Петербургский театральный журнал
Блог «ПТЖ» — это отдельное СМИ, живущее в режиме общероссийской театральной газеты. Когда-то один из создателей журнала Леонид Попов делал в «ПТЖ» раздел «Фигаро» (Фигаро здесь, Фигаро там). Лене Попову мы и посвящаем наш блог.
16+

ХРОНИКА

НА ВЗЛЕТ, ДЕТКИ, НА ВЗЛЕТ…

«В Мадрид, в Мадрид…»
По мотивам пьесы Х. Х. А.Мильяна «Цианистый калий… С молоком или без?»
Царскосельский филиал СПГАТИ «Интерстудио».
Курс Л. Б. Эренбурга. Дипломный спектакль. Режиссер Лев Эренбург

В небольшом пространстве, задрапированным тусклым черным бархатом, появляются и рассаживаются вокруг стола актеры. Кто на скамью, кто на стул, кто — в инвалидное кресло. О чем речь? Об Испании? Играем в «Испанию»: у актрис, одетых в черное, в волосах — алый цветочек, на лбу — темный локон «а-ля Кармен». Пронзительно, предельно сосредоточенно запевают что-то несомненно «испанское» и… рассыпаются смехом, словно не выдержав собственной серьезности. Давясь от хохота, представляются, отдирая свои накладные локоны и вынимая цветочки, примерно так: «Гвоздем бы прибить…Актриса Альбанова. Играю в этом спектакле (пауза) на аккордеоне». — «Актриса Рябоконь — донья Адела, парализованная испанка. А мне нравится!» — «Актриса Филиппова, играю Лауру, старую деву». Все недвусмысленно прыскают — мол, знаем мы таких старых дев. Дернув плечиком, Лаура поворачивается к Аделе и, как будто в отместку: «А это кресло Вам, мама, к лицу». На что Адела разражается монологом, из которого ясно, что про свою увечность она понимает больше стервы-дочки, а неспособность сдвинуться с места — еще не повод для уныния: все бы так двигались, как она об этом мечтает: «Выбежала бы на улицу, на дорогу, там ветер в лицо. Навстречу — оливковые поля, виноградники, лимоны, кабальеро, голый мальчик с луком и стрелами, звон гитары, быки… А я дальше лечу. И вот впереди огни большого города. Море огней… МАДРИД?!». В голосе — влага, рука комкает краешек платья. «Мадрид?!» — взволнованно и недоверчиво переспрашивают ее окружающие и сами себе отвечают, словно воочию увидев это море огней: «Мадрид…»

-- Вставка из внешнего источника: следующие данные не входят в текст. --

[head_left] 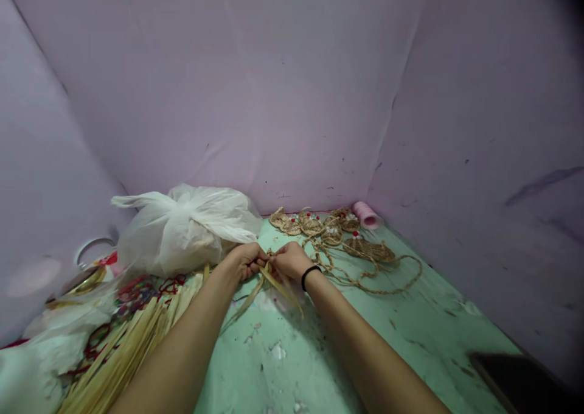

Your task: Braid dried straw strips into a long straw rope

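Note:
My left hand [249,260] and my right hand [289,260] meet over the middle of the green surface, both with fingers pinched on the same dried straw strips [267,274]. Flat pale ends of the strips hang down below my fingers, toward me. A small knotted or braided bit shows between my fingertips; its exact form is hidden. Just beyond my right hand lie several woven straw pieces [310,223] with red and white beads. A straw cord [365,277] curls beside them, close to my right wrist, which wears a black band.
At the back left sits a tied white plastic bag [182,231]. A bundle of straw strips [132,347] lies by my left forearm, near red cord and clear plastic. A pink thread spool [367,215] rests by the right wall; a dark flat object [524,380] is at lower right.

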Action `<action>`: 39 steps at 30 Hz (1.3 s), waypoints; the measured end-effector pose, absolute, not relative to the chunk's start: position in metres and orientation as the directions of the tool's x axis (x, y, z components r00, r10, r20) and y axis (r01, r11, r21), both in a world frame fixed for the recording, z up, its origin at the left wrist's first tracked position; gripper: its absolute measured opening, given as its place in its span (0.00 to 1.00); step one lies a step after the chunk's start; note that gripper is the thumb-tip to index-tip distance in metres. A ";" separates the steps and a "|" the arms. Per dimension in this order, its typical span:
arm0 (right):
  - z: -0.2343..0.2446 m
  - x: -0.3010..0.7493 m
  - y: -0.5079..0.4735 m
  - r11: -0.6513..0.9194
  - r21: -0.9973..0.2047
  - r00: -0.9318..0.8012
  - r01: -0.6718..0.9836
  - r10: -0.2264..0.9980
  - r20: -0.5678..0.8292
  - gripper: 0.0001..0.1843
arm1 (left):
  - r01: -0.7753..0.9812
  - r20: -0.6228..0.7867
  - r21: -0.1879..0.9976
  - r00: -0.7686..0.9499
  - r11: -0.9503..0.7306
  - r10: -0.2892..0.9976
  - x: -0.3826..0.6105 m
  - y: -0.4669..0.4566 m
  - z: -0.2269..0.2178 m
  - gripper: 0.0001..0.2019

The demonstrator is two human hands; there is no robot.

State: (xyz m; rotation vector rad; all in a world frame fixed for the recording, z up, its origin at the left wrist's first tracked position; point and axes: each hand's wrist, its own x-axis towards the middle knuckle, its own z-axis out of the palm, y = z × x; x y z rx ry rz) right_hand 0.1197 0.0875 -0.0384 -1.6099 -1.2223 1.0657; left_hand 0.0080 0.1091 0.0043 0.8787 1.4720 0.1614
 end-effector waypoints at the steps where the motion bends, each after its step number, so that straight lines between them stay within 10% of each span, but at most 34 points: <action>1: -0.043 0.119 0.089 -0.200 -0.945 0.136 0.258 0.976 -0.169 0.08 | 0.417 -0.781 0.607 0.153 0.677 0.606 0.006 0.110 0.001 0.15; 9: -0.049 0.121 0.091 -0.234 -0.911 0.056 0.339 0.972 -0.229 0.04 | 0.504 -0.510 0.749 0.022 0.431 0.860 0.006 0.101 -0.015 0.11; 25: -0.013 0.131 0.078 -0.028 -0.596 0.125 0.803 0.985 0.121 0.11 | 0.486 -0.497 0.779 0.093 0.396 0.863 0.001 0.097 -0.012 0.10; 39: -0.016 0.116 0.090 -0.135 -0.553 0.141 0.822 0.990 -0.032 0.19 | 0.496 -0.478 0.766 0.014 0.409 0.878 -0.009 0.096 -0.002 0.05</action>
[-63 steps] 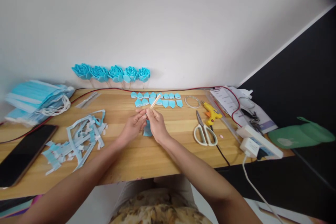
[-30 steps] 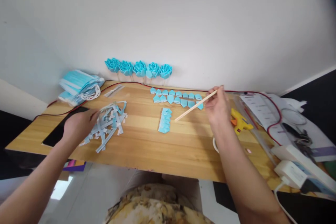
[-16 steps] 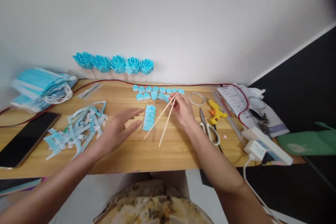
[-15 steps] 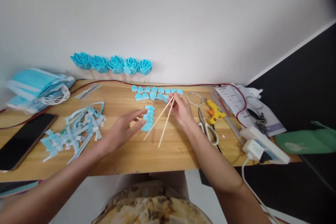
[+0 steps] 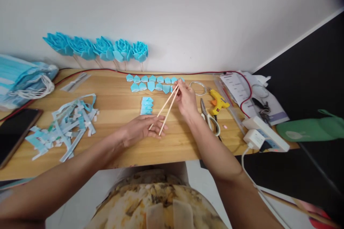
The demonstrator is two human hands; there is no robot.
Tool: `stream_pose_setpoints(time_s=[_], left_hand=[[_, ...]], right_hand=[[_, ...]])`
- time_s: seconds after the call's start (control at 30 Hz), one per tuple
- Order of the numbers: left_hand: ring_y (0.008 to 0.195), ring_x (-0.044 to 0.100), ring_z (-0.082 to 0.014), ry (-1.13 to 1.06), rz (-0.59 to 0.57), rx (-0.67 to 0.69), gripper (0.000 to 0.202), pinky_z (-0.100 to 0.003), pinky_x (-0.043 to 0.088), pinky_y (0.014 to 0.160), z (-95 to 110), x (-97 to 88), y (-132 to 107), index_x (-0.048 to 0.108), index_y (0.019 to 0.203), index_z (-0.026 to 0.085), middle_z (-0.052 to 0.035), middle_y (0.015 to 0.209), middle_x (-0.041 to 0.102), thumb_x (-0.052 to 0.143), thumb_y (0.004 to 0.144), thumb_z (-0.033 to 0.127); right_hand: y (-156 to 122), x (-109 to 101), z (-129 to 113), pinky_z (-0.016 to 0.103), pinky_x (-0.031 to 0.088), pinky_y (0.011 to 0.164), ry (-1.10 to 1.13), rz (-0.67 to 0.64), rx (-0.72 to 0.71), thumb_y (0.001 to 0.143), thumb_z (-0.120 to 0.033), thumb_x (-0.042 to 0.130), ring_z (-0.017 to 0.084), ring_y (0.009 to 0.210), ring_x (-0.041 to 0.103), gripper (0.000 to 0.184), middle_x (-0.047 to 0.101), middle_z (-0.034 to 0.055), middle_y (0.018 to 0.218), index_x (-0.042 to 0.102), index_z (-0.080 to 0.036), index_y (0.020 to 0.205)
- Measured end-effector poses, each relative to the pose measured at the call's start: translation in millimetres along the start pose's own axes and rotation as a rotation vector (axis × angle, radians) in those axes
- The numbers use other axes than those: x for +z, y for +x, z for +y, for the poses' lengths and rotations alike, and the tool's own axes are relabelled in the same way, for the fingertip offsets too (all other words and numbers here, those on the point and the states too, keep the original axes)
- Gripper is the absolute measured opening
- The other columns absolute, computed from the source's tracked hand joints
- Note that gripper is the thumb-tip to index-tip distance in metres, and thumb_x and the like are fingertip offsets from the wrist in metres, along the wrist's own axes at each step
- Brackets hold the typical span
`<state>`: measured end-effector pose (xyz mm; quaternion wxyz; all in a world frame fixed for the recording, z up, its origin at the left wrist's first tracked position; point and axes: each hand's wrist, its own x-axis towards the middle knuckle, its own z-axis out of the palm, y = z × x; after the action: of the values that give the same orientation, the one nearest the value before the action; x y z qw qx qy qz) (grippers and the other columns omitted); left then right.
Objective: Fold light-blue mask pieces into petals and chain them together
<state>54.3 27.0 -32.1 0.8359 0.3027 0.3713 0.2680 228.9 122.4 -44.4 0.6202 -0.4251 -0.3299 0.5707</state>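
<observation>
Sticks of pale wood [image 5: 170, 109] point to seven o'clock from our pinching right hand [image 5: 186, 99], so our loosely open left hand [image 5: 138, 128] should steady both gently

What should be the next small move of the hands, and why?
Probably the left hand should close around the lower ends of the sticks: the right hand pinches both near the top, they spread apart below, and the left hand is open at those ends. I cannot tell whether it touches them.
</observation>
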Motion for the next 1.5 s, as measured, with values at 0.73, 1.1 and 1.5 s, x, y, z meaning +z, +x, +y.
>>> stream_pose_setpoints(time_s=[0.73,1.1,1.5], left_hand=[[0.091,0.067,-0.0256,1.333,0.436,0.179,0.038,-0.027,0.048,0.076,2,-79.5,-93,0.07,0.101,0.025,-0.0035,0.104,0.073,0.045,0.09,0.05],[0.086,0.063,-0.0231,1.615,0.504,0.351,0.036,-0.031,0.044,0.075,-14,-86.4,-99,0.068,0.09,0.022,-0.0067,0.094,0.07,0.04,0.093,0.044],[0.093,0.06,-0.0227,1.741,0.544,0.507,0.027,-0.034,0.046,0.081,-20,-96.2,-98,0.069,0.094,0.022,-0.008,0.102,0.066,0.048,0.09,0.038]], right_hand=[[-19,-5,-10,0.021,0.043,0.057,-0.776,-1.045,0.082,0.076,-0.032,0.068,0.01,0.063,0.059,0.014,0.071,-0.0024,0.075,0.074,-0.021,0.083],[-1,-21,-35,0.019,0.036,0.047,-0.512,-0.604,-0.007,0.082,-0.05,0.06,0.007,0.044,0.044,0.032,0.054,-0.006,0.048,0.069,-0.02,0.082],[-11,-2,-23,0.025,0.05,0.063,-0.12,-0.396,0.13,0.073,-0.041,0.074,0.014,0.075,0.065,0.025,0.07,-0.0008,0.078,0.061,-0.023,0.085]])
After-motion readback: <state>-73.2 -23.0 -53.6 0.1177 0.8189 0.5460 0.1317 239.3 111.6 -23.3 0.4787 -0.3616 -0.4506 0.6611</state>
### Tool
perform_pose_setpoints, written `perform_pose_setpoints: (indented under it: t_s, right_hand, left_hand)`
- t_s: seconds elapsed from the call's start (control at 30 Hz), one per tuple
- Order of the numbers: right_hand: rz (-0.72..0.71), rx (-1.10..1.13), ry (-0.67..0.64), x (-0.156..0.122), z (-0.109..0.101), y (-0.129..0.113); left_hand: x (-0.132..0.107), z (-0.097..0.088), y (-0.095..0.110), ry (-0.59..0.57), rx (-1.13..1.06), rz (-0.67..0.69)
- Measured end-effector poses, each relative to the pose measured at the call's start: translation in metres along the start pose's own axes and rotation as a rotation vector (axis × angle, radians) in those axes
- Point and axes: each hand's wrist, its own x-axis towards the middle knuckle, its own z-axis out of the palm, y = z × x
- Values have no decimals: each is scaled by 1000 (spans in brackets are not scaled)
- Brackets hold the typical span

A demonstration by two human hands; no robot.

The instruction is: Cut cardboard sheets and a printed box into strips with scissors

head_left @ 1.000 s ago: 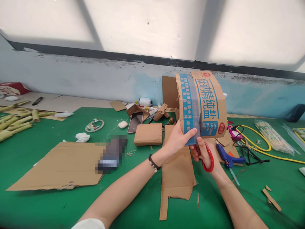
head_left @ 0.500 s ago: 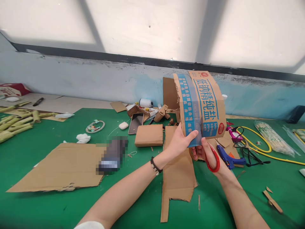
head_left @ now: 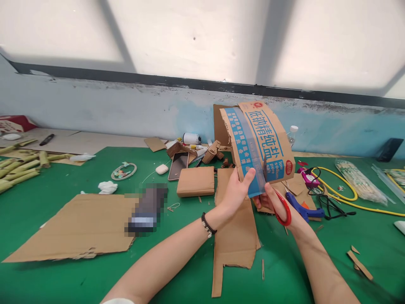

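Observation:
A printed cardboard piece (head_left: pixel 257 145) with blue and red lettering is held up above the green table, tilted and slightly bent. My left hand (head_left: pixel 237 190) grips its lower left edge, thumb on the printed face. In my right hand (head_left: pixel 274 200) are red-handled scissors (head_left: pixel 286 211), their blade showing against the print near the lower edge, with the cardboard between the blades. Most of the right fingers are hidden behind the cardboard. Below lies a long cut cardboard strip (head_left: pixel 236 236) on the table.
A folded cardboard block (head_left: pixel 196 181), a phone (head_left: pixel 179 166) and a large cardboard sheet (head_left: pixel 76 226) lie to the left. On the right are a blue glue gun (head_left: pixel 303 207), a yellow cable (head_left: pixel 354 192) and a bag of sticks (head_left: pixel 360 179). A bottle (head_left: pixel 292 133) stands behind the cardboard.
The printed cardboard has tilted further left and dropped slightly at its top. More of the scissors blade now shows against its face. Both hands keep their hold.

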Motion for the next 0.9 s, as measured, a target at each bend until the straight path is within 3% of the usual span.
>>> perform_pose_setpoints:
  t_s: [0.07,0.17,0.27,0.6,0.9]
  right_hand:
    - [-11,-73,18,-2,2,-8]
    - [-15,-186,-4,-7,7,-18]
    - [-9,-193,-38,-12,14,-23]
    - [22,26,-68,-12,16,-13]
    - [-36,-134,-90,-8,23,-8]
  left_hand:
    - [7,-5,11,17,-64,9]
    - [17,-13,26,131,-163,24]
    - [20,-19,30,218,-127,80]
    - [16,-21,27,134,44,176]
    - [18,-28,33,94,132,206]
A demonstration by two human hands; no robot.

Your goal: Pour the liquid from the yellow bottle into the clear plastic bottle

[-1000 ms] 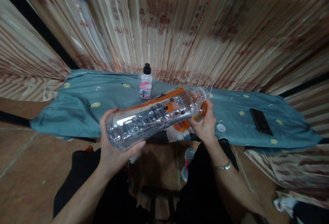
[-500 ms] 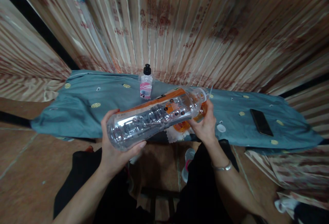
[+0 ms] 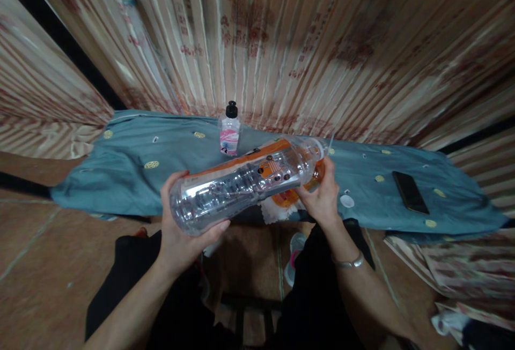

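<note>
A large clear plastic bottle [image 3: 241, 181] with an orange and white label lies slanted in the air, its base at the left and its neck up to the right. My left hand [image 3: 181, 235] is wrapped round the base. Closed at the neck and shoulder is my right hand [image 3: 322, 197], its fingers partly hidden behind the bottle. Behind and below the neck shows an orange see-through container [image 3: 285, 198], mostly covered, over a white scalloped cloth [image 3: 271, 211]. A thin clear strip [image 3: 331, 140] sticks up by the neck.
On the teal patterned cloth [image 3: 193, 162] stands a small clear bottle [image 3: 229, 133] with a black cap and pink label. A white round cap [image 3: 346, 201] lies right of my right hand, and a black phone [image 3: 410, 192] farther right. Pleated curtains [image 3: 257, 44] hang behind.
Almost nothing differs. The whole view has shifted very slightly, and both hands keep the same hold on the bottle.
</note>
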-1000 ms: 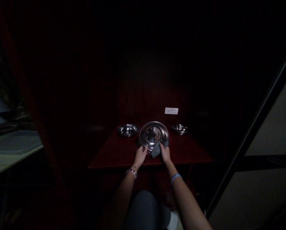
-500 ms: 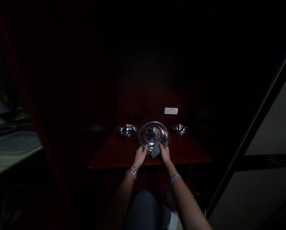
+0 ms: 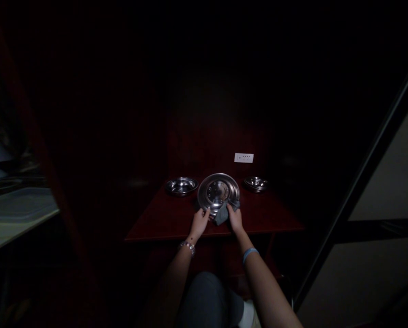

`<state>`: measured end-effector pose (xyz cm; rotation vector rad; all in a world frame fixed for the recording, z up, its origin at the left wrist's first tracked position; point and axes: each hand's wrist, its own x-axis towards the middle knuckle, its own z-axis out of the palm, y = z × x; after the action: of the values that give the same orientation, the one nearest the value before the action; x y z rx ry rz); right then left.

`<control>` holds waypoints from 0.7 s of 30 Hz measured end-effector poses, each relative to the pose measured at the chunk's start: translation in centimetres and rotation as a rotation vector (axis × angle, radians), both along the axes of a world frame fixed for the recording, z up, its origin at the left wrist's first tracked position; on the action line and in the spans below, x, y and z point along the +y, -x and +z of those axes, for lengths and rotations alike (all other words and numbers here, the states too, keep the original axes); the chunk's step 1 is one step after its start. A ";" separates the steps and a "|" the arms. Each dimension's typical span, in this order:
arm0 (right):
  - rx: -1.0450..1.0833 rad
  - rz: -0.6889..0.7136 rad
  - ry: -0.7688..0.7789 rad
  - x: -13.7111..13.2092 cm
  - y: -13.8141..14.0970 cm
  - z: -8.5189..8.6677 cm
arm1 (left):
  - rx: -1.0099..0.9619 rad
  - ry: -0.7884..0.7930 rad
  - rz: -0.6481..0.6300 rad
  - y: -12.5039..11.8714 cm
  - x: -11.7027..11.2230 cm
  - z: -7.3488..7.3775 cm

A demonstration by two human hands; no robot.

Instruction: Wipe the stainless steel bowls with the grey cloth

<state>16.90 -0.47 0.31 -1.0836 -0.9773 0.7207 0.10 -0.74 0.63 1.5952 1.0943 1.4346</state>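
Observation:
A round steel plate (image 3: 218, 191) is tilted up toward me over the dark red table (image 3: 176, 218). My left hand (image 3: 200, 223) grips its lower left rim, thumb on the face. My right hand (image 3: 236, 218) is closed on a grey cloth (image 3: 223, 213) pressed against the plate's lower right rim. Both hands sit at the near side of the table.
A steel bowl (image 3: 181, 185) rests at the back left of the table and a small stack of steel dishes (image 3: 256, 183) at the back right. A white wall socket (image 3: 243, 157) is behind them. A pale counter (image 3: 9, 214) lies far left. The surroundings are very dark.
The view has drifted slightly; the hands, plate and cloth have barely moved.

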 end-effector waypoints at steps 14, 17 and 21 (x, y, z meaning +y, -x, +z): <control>-0.061 0.007 0.016 -0.1 -0.1 0.1 | -0.072 0.003 -0.066 -0.3 -0.2 0.1; -0.048 0.020 0.007 -0.1 0.0 0.1 | -0.007 0.004 -0.026 -0.2 -0.1 -0.1; -0.032 0.034 -0.029 -0.1 0.0 0.2 | 0.045 0.003 0.034 0.1 0.1 -0.2</control>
<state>16.85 -0.56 0.51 -1.0584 -1.0330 0.7162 -0.03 -0.69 0.47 1.6210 1.1532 1.4247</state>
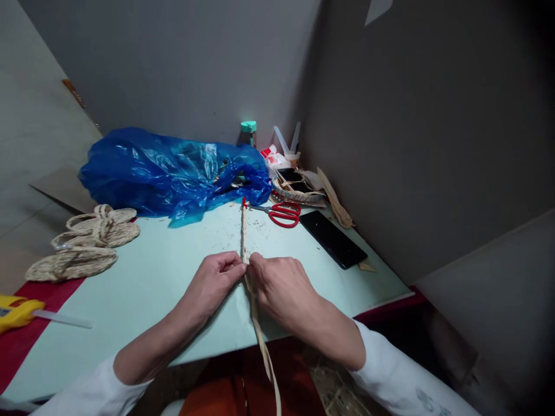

Еще до того, как погаснет свет, название спектакля поманит ассоциацией на темы русской классики: «В Мадрид, в Мадрид…» — «В Москву!…» Если не вспомнится сразу, то потом зрителя в это попросту ткнут носом: для героев Мадрид — это сказочный, переливающийся огнями город, Мадрид — несбыточный сон их неволи, место, где все счастливы, все… В какой-то момент Адела принимается строить планы — что будет, когда умрет дедушка, девяносто двухлетний старичок, своими жизнерадостными воплями подрывающий уверенность в том, что жизнь человеческая, помимо начала, имеет еще и конец. «Станем путешествовать. Поедем к Лурдской богоматери, в Мадрид…» И вдруг, предельно серьезно, с подступающими слезами: «В Москву!». И все присутствующие подхватывают эту сорвавшуюся с языка нечаянную фразу, повторяя её, каждый по-своему, имея в виду нечто свое, заветное: «В Москву, в Москву, в Москву…» Театру важен точечный укол ассоциации: для героев «Мадрид-Москва» как символ «другого» существования недосягаем. И жизнь проходит, проходит, вот уже и прошла.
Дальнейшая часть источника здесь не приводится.